The Dallas Federal Reserve recently released a report, expecting a "soft landing" in 2023, as the 88th State Legislature discusses how to manage a record-breaking $33 billion budget surplus with a nationwide recession looming.

Gov. Greg Abbott has called for the largest property tax cut in state history, while others say the surplus funds should be used to fund infrastructure, the Texas Standard reported, citing an interview with Emily Kerr, a senior business economist in the Research Department at the Federal Reserve Bank. Kerr said the Texas economy wasn't showing any red flags economically, and opportunities are abundant in the state. Kerr also said she was "hopeful" Texas would be able to outperform the U.S. economy over the next year.

Kerr co-authored research with Ana Pranger which predicted Texas will have a “soft landing” in 2023, adding that price and wage inflation "are expected to slow this year but remain above historical averages… [and] employment growth is expected to slow across the state in 2023, although Texas will likely avoid going into recession this year.”

Abbott tweeted in August of 2022 that half of the budget surplus should go toward property tax relief, giving Texans “the largest property cut ever in the history of Texas.” 

According to the Texas Tribune, Lt. Gov. Dan Patrick said he wants the surplus to increase homestead exemptions for homeowners, but was unsure whether half of the surplus could be used, contrary to Abbott's view on offering property-tax relief.

Crestline Solutions reported that House Speaker Dade Phelan made a suggestion last year that surplus funds be used to invest in infrastructure, and he strongly cautioned against taking a significant portion of the surplus to alleviate property taxes during uncertain financial times.

Previously, the largest property tax cut in Texas history was $14.2 billion in 2009, James Quintero of the Texas Public Policy Foundation said. 

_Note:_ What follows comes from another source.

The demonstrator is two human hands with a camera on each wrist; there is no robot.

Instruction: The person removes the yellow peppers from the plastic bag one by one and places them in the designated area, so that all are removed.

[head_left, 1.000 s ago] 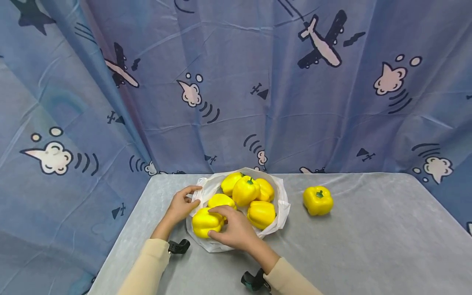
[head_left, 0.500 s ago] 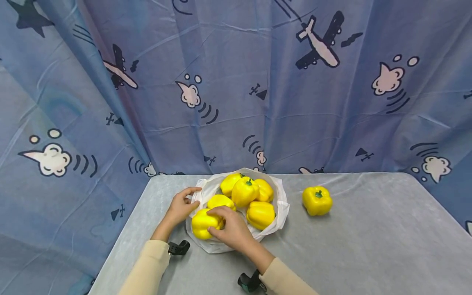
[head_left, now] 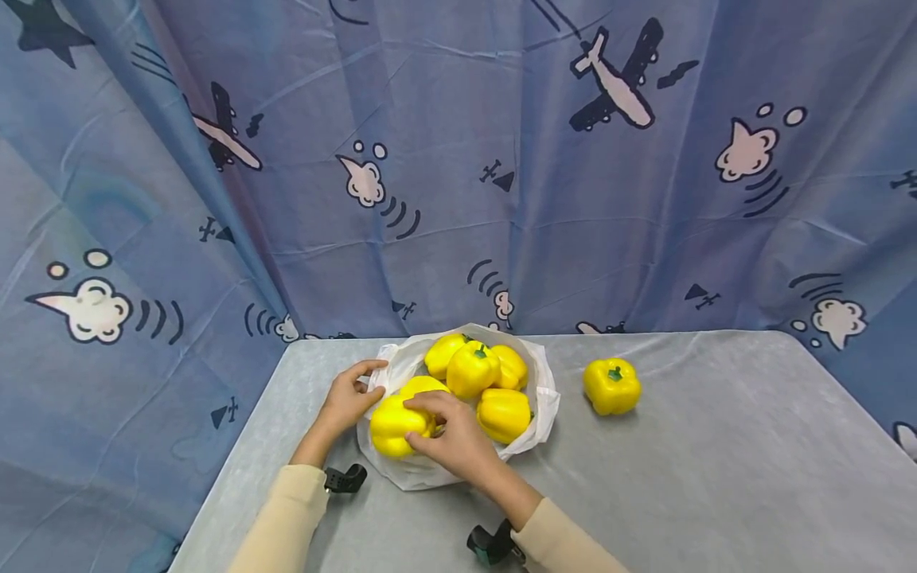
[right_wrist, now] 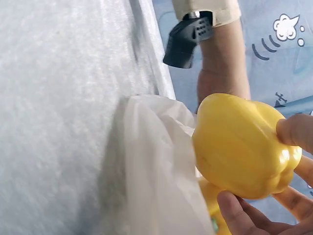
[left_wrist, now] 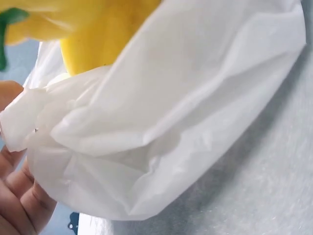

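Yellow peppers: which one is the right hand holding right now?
The near-left pepper of those at the white bag: the right hand grips it. No hand grips the others, five in the bag and one on the gray table.

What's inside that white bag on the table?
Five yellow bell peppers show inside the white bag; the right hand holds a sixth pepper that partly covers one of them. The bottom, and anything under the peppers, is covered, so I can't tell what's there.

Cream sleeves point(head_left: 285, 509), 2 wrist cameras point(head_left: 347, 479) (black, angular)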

To make good on Abbott’s promise, the Legislature would have to deliver a property tax cut of approximately $20 billion, adjusted for inflation from 2009, according the Labor Department's Bureau of Labor Statistics.

According to Tax-Rates.org, Texas has the third highest median property tax rates in the nation, approximately double that of Florida and 2.5 times that of California.